### EXERCISE AIM:
Output the whole listing again, exactly as it reads.

### INPUT DATA ###

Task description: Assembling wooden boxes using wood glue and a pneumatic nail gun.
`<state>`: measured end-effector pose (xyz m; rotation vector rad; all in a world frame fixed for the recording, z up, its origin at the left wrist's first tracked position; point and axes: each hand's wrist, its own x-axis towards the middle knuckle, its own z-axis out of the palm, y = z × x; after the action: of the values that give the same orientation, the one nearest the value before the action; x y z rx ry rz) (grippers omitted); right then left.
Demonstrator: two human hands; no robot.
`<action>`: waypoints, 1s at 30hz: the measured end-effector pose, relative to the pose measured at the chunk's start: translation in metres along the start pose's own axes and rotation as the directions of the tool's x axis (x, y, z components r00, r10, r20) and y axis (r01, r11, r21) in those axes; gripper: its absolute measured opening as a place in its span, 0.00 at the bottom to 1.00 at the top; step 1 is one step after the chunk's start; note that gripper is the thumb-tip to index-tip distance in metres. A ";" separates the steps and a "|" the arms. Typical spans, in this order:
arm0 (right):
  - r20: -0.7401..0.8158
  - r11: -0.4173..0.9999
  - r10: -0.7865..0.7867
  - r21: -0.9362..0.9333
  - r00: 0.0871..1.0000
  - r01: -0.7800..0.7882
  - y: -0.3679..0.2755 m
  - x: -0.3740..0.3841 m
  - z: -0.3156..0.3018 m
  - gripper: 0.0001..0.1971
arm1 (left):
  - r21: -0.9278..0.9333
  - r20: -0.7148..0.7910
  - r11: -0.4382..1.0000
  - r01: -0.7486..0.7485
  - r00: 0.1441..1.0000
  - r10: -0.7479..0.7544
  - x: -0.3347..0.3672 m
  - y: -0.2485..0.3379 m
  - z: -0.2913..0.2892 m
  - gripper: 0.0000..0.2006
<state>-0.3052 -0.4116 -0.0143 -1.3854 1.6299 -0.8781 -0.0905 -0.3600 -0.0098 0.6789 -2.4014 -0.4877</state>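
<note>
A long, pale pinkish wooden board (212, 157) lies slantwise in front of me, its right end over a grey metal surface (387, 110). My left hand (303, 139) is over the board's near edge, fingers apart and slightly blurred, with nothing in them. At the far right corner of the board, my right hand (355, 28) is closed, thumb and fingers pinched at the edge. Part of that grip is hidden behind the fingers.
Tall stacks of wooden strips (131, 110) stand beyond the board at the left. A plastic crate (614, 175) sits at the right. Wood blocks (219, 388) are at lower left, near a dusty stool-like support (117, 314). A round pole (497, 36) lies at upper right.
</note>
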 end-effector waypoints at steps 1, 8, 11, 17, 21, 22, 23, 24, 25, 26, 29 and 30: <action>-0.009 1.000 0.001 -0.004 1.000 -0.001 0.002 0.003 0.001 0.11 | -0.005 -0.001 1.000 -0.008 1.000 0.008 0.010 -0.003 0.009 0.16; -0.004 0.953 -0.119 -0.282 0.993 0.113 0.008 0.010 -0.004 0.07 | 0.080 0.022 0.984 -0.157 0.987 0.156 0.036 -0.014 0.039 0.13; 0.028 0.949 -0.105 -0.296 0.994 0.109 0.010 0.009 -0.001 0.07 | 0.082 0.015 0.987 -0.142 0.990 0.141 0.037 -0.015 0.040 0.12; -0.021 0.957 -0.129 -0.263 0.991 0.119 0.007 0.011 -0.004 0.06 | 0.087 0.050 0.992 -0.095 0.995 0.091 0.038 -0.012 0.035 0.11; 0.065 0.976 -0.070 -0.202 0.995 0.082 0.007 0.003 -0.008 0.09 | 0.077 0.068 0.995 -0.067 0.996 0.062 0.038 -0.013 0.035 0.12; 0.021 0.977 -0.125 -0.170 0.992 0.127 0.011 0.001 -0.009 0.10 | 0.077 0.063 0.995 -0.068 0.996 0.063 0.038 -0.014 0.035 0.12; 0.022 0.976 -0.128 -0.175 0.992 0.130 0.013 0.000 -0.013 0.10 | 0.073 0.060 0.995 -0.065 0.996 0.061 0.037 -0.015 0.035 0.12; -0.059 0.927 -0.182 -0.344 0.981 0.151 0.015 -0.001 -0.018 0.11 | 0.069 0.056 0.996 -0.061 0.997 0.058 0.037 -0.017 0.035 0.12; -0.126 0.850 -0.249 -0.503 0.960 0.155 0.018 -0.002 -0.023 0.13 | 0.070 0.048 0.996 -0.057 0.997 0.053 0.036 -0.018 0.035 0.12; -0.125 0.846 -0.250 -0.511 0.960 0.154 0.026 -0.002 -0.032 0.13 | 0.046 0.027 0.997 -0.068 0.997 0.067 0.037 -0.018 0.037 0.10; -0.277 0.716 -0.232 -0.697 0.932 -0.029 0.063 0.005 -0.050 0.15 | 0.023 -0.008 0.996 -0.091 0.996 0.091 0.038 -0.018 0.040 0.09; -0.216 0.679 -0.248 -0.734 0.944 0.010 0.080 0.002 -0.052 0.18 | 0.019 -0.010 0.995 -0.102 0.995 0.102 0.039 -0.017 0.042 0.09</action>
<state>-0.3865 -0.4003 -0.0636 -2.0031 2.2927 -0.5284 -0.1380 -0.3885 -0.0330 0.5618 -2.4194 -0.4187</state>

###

### THE ANSWER:
Task description: Assembling wooden boxes using wood glue and a pneumatic nail gun.
`<state>`: measured end-effector pose (xyz m; rotation vector rad; all in a world frame fixed for the recording, z up, its origin at the left wrist's first tracked position; point and axes: each hand's wrist, its own x-axis towards the middle knuckle, its own z-axis out of the palm, y = z × x; after the action: of the values that give the same orientation, the one nearest the value before the action; x y z rx ry rz) (grippers omitted); right then left.
Demonstrator: two human hands; no robot.
`<action>`: waypoints, 1s at 30hz: the measured end-effector pose, relative to the pose measured at the chunk's start: translation in metres along the start pose's own axes and rotation as the directions of the tool's x axis (x, y, z components r00, r10, r20) and y axis (r01, r11, r21) in those axes; gripper: its absolute measured opening as a place in its span, 0.00 at the bottom to 1.00 at the top; step 1 is one step after the chunk's start; note that gripper is the thumb-tip to index-tip distance in metres. A ";" separates the steps and a "|" the arms. Typical spans, in this order:
arm0 (right):
  - r20: -0.7401..0.8158
  - r11: -0.4173..0.9999
  - r10: -0.7865..0.7867
  - r21: -0.9362..0.9333
  - r00: 0.0871..1.0000
  - r01: -0.7800..0.7882
  - y: -0.3679..0.2755 m
  - x: -0.3740..0.3841 m
  - z: -0.3156..0.3018 m
  - gripper: 0.0001..0.1971
arm1 (left):
  - r21: -0.9278..0.9333
  - r20: -0.7148..0.7910
  - r11: -0.4382..1.0000
  - r01: -0.7486..0.7485
  - r00: 0.1441..1.0000
  - r10: -0.7479..0.7544
  - x: -0.3347..0.3672 m
  - y: -0.2485..0.3379 m
  - z: -0.2913..0.2892 m
  - gripper: 0.0000..0.2006
<state>-0.3052 -0.4116 -0.0143 -1.3854 1.6299 -0.8781 -0.0905 -0.3600 -0.0098 0.6789 -2.4014 -0.4877</state>
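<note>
A long, pale pinkish wooden board (212, 157) lies slantwise in front of me, its right end over a grey metal surface (387, 110). My left hand (303, 139) is over the board's near edge, fingers apart and slightly blurred, with nothing in them. At the far right corner of the board, my right hand (355, 28) is closed, thumb and fingers pinched at the edge. Part of that grip is hidden behind the fingers.
Tall stacks of wooden strips (131, 110) stand beyond the board at the left. A plastic crate (614, 175) sits at the right. Wood blocks (219, 388) are at lower left, near a dusty stool-like support (117, 314). A round pole (497, 36) lies at upper right.
</note>
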 end-effector waypoints at steps 1, 8, 11, 17, 21, 22, 23, 24, 25, 26, 29 and 30: <action>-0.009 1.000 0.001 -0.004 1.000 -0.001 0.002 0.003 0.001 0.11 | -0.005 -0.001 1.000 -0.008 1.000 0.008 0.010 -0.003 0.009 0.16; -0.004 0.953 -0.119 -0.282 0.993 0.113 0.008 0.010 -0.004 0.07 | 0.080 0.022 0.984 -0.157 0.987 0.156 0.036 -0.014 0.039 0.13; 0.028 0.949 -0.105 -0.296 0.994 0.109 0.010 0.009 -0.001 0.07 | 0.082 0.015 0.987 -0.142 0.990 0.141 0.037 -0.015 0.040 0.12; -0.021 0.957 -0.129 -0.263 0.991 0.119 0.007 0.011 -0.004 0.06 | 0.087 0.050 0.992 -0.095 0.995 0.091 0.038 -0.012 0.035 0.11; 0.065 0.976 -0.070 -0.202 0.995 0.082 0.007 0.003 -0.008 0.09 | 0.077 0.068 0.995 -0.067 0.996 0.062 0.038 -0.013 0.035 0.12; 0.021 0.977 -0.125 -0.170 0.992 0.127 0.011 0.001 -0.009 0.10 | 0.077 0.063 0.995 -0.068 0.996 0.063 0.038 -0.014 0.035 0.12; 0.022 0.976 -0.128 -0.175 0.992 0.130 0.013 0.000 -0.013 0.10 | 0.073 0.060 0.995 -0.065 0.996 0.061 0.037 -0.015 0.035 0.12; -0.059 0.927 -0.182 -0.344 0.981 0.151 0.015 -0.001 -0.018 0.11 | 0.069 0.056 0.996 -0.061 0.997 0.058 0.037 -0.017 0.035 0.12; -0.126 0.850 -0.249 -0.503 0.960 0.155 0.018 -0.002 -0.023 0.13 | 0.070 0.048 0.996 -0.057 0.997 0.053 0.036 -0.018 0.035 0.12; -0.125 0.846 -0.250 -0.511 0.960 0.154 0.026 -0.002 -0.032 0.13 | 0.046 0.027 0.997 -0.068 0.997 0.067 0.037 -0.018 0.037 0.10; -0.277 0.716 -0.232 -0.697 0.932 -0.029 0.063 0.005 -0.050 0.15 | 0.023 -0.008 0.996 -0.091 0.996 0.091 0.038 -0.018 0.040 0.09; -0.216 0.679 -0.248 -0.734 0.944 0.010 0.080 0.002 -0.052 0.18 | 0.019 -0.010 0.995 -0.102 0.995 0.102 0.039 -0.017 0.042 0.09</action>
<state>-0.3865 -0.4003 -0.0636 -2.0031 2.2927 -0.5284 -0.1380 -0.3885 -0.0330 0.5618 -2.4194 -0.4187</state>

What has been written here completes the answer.